→ **Action item**: Retype every record that appears below, unchanged.

→ **Data under study**:
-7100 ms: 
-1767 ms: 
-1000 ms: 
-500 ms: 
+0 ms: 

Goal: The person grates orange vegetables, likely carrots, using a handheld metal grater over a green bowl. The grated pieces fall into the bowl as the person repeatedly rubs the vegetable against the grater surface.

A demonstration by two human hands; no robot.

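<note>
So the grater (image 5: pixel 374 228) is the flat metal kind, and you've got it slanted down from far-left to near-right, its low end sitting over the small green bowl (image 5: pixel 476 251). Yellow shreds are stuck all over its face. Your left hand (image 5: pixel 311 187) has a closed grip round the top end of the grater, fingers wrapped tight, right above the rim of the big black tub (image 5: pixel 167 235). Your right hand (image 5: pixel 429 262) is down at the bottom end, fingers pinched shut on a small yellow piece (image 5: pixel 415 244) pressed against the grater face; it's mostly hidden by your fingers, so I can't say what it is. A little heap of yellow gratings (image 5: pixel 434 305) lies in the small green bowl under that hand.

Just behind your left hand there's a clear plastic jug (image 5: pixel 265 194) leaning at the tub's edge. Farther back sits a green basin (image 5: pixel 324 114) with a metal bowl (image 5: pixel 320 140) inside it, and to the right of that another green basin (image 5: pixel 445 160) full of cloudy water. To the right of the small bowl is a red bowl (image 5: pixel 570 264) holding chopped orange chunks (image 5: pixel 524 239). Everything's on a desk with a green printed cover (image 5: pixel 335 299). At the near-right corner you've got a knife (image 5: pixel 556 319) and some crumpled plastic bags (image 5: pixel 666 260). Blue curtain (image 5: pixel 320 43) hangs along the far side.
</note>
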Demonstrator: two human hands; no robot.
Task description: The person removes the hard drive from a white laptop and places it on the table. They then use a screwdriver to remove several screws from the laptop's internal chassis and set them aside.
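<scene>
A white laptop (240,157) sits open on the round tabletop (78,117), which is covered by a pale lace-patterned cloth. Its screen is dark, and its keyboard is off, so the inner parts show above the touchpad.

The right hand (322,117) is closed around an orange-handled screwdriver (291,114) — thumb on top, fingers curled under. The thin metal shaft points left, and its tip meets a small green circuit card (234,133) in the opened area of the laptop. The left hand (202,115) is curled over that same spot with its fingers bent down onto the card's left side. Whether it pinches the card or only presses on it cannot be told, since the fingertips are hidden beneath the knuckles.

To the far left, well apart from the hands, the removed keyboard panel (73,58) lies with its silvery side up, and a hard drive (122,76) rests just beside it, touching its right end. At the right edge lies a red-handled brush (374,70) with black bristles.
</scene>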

→ **Expected answer**:
-7100 ms: 
-1767 ms: 
-1000 ms: 
-500 ms: 
+0 ms: 

Goal: The person grates orange vegetables, likely carrots, using a handheld metal grater over a green bowl. The grated pieces fall into the bowl as the person repeatedly rubs the vegetable against the grater surface.

A demonstration by two human hands; no robot.

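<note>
So the grater (image 5: pixel 374 228) is the flat metal kind, and you've got it slanted down from far-left to near-right, its low end sitting over the small green bowl (image 5: pixel 476 251). Yellow shreds are stuck all over its face. Your left hand (image 5: pixel 311 187) has a closed grip round the top end of the grater, fingers wrapped tight, right above the rim of the big black tub (image 5: pixel 167 235). Your right hand (image 5: pixel 429 262) is down at the bottom end, fingers pinched shut on a small yellow piece (image 5: pixel 415 244) pressed against the grater face; it's mostly hidden by your fingers, so I can't say what it is. A little heap of yellow gratings (image 5: pixel 434 305) lies in the small green bowl under that hand.

Just behind your left hand there's a clear plastic jug (image 5: pixel 265 194) leaning at the tub's edge. Farther back sits a green basin (image 5: pixel 324 114) with a metal bowl (image 5: pixel 320 140) inside it, and to the right of that another green basin (image 5: pixel 445 160) full of cloudy water. To the right of the small bowl is a red bowl (image 5: pixel 570 264) holding chopped orange chunks (image 5: pixel 524 239). Everything's on a desk with a green printed cover (image 5: pixel 335 299). At the near-right corner you've got a knife (image 5: pixel 556 319) and some crumpled plastic bags (image 5: pixel 666 260). Blue curtain (image 5: pixel 320 43) hangs along the far side.
</note>
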Demonstrator: two human hands; no robot.
Task description: The person removes the hard drive from a white laptop and places it on the table. They then use a screwdriver to remove several screws from the laptop's internal chassis and set them aside.
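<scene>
A white laptop (240,157) sits open on the round tabletop (78,117), which is covered by a pale lace-patterned cloth. Its screen is dark, and its keyboard is off, so the inner parts show above the touchpad.

The right hand (322,117) is closed around an orange-handled screwdriver (291,114) — thumb on top, fingers curled under. The thin metal shaft points left, and its tip meets a small green circuit card (234,133) in the opened area of the laptop. The left hand (202,115) is curled over that same spot with its fingers bent down onto the card's left side. Whether it pinches the card or only presses on it cannot be told, since the fingertips are hidden beneath the knuckles.

To the far left, well apart from the hands, the removed keyboard panel (73,58) lies with its silvery side up, and a hard drive (122,76) rests just beside it, touching its right end. At the right edge lies a red-handled brush (374,70) with black bristles.
</scene>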

Nothing else goes in the answer.